*Exercise description*:
Set down word for word the lines that begin the entries and run through the line containing "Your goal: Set". Give nothing further.

#### Input records

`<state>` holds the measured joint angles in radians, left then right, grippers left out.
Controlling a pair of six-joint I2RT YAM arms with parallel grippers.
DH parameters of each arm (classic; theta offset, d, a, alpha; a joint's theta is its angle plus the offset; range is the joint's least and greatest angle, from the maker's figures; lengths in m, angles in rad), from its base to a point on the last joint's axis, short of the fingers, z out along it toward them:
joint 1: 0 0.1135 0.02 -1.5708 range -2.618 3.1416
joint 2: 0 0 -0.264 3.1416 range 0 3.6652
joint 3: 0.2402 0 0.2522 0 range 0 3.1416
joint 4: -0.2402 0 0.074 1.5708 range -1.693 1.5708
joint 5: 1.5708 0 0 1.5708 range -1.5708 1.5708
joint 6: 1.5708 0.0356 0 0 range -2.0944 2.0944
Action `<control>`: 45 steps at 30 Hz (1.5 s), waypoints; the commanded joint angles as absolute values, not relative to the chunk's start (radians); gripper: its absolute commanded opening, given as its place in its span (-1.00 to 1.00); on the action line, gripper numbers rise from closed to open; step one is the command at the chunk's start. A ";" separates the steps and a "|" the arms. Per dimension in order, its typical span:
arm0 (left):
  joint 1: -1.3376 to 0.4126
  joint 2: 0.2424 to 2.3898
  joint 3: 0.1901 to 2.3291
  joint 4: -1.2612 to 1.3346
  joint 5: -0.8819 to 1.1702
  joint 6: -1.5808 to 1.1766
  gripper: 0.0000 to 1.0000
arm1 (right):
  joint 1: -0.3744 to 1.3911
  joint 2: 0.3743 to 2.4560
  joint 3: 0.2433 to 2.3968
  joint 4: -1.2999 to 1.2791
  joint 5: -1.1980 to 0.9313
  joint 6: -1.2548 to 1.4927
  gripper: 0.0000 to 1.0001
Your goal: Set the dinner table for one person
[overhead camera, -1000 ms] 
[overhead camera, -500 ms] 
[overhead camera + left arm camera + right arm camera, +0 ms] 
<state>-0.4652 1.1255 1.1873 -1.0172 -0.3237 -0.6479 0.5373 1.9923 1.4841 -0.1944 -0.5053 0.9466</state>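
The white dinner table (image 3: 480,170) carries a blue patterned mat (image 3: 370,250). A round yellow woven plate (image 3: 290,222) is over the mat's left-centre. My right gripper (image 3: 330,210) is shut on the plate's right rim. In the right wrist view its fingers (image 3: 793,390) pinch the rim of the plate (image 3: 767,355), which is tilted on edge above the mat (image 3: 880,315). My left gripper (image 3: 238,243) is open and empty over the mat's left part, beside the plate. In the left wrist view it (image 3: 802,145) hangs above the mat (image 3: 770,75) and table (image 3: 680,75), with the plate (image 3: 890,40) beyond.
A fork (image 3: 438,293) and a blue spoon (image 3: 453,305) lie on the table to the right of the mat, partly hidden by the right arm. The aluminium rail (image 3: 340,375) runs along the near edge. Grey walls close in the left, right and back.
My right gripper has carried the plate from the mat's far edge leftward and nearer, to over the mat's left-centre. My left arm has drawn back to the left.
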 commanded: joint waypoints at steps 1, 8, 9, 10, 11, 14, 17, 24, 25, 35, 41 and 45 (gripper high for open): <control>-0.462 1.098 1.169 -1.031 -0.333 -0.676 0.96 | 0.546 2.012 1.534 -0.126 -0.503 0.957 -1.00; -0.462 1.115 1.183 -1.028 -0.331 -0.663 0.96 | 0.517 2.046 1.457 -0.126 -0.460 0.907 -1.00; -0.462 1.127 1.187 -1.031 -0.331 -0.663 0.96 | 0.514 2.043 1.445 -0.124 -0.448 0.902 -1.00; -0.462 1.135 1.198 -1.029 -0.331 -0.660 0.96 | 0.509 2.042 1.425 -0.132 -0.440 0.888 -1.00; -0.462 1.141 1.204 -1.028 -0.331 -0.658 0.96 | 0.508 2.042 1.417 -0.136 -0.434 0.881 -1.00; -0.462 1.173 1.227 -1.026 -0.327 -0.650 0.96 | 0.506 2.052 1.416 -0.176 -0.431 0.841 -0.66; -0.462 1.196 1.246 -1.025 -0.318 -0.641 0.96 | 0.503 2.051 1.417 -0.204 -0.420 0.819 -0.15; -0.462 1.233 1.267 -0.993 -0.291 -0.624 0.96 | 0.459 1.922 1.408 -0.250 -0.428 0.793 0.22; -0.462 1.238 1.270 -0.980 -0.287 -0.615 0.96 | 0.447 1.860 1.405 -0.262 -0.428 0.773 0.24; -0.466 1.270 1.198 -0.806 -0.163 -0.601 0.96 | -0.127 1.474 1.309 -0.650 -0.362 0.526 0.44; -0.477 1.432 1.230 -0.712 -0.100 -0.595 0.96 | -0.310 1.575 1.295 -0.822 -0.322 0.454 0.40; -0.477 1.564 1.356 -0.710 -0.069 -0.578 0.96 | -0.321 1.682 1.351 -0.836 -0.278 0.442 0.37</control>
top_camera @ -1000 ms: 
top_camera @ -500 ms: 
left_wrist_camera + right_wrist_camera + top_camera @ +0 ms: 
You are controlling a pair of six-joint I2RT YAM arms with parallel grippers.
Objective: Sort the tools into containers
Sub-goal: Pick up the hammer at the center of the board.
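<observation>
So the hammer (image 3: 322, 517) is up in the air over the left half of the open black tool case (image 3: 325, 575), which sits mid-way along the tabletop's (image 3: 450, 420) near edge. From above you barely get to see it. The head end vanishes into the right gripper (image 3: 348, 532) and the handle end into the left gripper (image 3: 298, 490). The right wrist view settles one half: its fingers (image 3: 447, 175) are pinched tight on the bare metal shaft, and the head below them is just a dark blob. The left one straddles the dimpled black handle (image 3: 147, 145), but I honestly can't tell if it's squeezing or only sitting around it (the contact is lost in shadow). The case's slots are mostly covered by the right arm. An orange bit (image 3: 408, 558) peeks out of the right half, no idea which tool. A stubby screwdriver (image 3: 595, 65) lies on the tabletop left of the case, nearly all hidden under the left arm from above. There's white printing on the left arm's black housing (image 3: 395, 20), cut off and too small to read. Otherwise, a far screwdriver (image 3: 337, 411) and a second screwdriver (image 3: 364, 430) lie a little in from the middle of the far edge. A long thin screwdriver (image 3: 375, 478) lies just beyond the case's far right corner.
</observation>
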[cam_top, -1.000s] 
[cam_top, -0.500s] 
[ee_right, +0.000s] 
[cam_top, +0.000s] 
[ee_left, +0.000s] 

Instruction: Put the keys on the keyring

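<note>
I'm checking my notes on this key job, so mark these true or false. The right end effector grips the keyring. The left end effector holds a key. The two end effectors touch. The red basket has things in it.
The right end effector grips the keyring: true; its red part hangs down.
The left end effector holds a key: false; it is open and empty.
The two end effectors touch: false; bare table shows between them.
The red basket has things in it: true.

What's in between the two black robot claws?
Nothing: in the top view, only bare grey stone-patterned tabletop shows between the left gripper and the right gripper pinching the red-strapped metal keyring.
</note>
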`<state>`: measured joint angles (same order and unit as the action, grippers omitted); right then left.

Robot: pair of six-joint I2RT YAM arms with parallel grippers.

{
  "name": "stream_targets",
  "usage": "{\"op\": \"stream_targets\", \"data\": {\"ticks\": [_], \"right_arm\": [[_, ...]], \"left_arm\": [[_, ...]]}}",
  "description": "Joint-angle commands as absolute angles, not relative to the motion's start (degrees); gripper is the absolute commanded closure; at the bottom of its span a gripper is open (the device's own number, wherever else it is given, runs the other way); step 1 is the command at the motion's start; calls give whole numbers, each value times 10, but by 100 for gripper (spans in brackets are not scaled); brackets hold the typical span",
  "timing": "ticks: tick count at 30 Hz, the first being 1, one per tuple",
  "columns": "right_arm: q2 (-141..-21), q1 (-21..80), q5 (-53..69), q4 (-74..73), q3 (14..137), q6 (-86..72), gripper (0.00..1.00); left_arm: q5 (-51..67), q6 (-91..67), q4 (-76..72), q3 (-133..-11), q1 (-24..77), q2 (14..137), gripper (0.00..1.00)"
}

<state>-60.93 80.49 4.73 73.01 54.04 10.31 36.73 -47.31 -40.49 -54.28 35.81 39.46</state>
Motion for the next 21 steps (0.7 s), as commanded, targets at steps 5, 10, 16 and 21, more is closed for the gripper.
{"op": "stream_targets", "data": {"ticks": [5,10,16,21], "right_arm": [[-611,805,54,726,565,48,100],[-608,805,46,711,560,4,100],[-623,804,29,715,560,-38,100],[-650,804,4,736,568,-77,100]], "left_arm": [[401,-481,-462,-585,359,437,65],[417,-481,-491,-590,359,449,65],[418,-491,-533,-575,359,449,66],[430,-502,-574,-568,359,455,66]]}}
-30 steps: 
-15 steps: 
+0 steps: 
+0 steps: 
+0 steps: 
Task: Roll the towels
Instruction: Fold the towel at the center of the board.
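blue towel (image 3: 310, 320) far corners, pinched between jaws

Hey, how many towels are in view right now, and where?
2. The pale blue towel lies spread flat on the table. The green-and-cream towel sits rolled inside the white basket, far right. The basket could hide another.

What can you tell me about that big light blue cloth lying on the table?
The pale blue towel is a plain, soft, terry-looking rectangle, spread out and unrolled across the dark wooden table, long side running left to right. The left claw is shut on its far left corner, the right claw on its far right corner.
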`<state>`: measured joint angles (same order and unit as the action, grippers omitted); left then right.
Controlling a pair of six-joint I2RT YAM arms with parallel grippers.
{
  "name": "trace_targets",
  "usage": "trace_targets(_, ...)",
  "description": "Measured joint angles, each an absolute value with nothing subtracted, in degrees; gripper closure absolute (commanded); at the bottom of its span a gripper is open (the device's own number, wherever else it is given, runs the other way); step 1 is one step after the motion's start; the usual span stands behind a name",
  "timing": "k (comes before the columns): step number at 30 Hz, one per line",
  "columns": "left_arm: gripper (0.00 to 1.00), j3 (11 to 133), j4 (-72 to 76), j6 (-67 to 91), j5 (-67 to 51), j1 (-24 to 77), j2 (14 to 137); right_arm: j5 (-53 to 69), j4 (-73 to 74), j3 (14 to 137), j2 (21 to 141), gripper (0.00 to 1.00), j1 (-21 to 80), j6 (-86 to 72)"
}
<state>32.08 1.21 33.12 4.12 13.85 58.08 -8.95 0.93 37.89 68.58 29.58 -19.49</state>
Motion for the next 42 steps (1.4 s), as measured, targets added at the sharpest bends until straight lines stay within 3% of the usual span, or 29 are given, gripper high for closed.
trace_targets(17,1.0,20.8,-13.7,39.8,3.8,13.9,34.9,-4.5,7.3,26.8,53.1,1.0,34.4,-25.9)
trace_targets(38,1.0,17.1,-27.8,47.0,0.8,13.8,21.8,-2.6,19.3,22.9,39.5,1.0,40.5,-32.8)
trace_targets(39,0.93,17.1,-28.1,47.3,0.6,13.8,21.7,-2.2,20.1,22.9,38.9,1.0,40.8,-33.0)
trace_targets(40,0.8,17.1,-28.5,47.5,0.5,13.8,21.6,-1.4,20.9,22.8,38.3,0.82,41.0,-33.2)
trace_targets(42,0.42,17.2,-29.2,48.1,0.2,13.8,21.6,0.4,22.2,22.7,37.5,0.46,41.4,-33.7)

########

*Result of this exercise*:
`<state>` holds the measured joint angles in radians, left then right, grippers left out.
Controlling a pair of six-joint I2RT YAM arms with parallel grippers.
DH parameters of each arm (classic; theta offset, d, a, alpha; a joint's theta is its angle plus the offset; range is the joint's least and greatest angle, from the maker's figures; lengths in m, angles in rad), from its base to a point on the last joint's axis, short of the fingers, z out along it toward them:
joint 1: 0 0.1135 0.02 -1.5708 range -2.618 3.1416
joint 2: 0 0 -0.264 3.1416 range 0 3.6652
joint 3: 0.2402 0 0.2522 0 range 0 3.1416
joint 4: -0.2402 0 0.074 1.5708 range -1.693 1.5708
joint 5: 1.5708 0 0 1.5708 range -1.5708 1.5708
joint 6: 1.5708 0.0356 0 0 range -2.0944 2.0944
Action `<control>`: 45 steps at 30 Hz (1.5 s), waypoints; the commanded joint angles as absolute values, not relative to the chunk's start (radians); gripper: its absolute commanded opening, given as its place in its span (-1.00 to 1.00); on the action line, gripper numbers rise from closed to open; step one is the command at the chunk's start. A ";" separates the steps and a "|" the arms. Per dimension in order, its typical span:
arm0 (left):
  joint 1: -1.3376 to 0.4126
  joint 2: 0.2424 to 2.3898
  joint 3: 0.1901 to 2.3291
  joint 4: -1.2612 to 1.3346
  joint 5: -0.8819 to 1.1702
  joint 6: -1.5808 to 1.1766
  gripper: 0.0000 to 1.0000
arm1 (right):
  joint 1: -0.3744 to 1.3911
  joint 2: 0.3743 to 2.4560
  joint 3: 0.2433 to 2.3968
  joint 4: -1.2999 to 1.2791
  joint 5: -1.1980 to 0.9313
  joint 6: -1.2548 to 1.4927
  gripper: 0.0000 to 1.0001
Your goal: Set the dinner table for one person

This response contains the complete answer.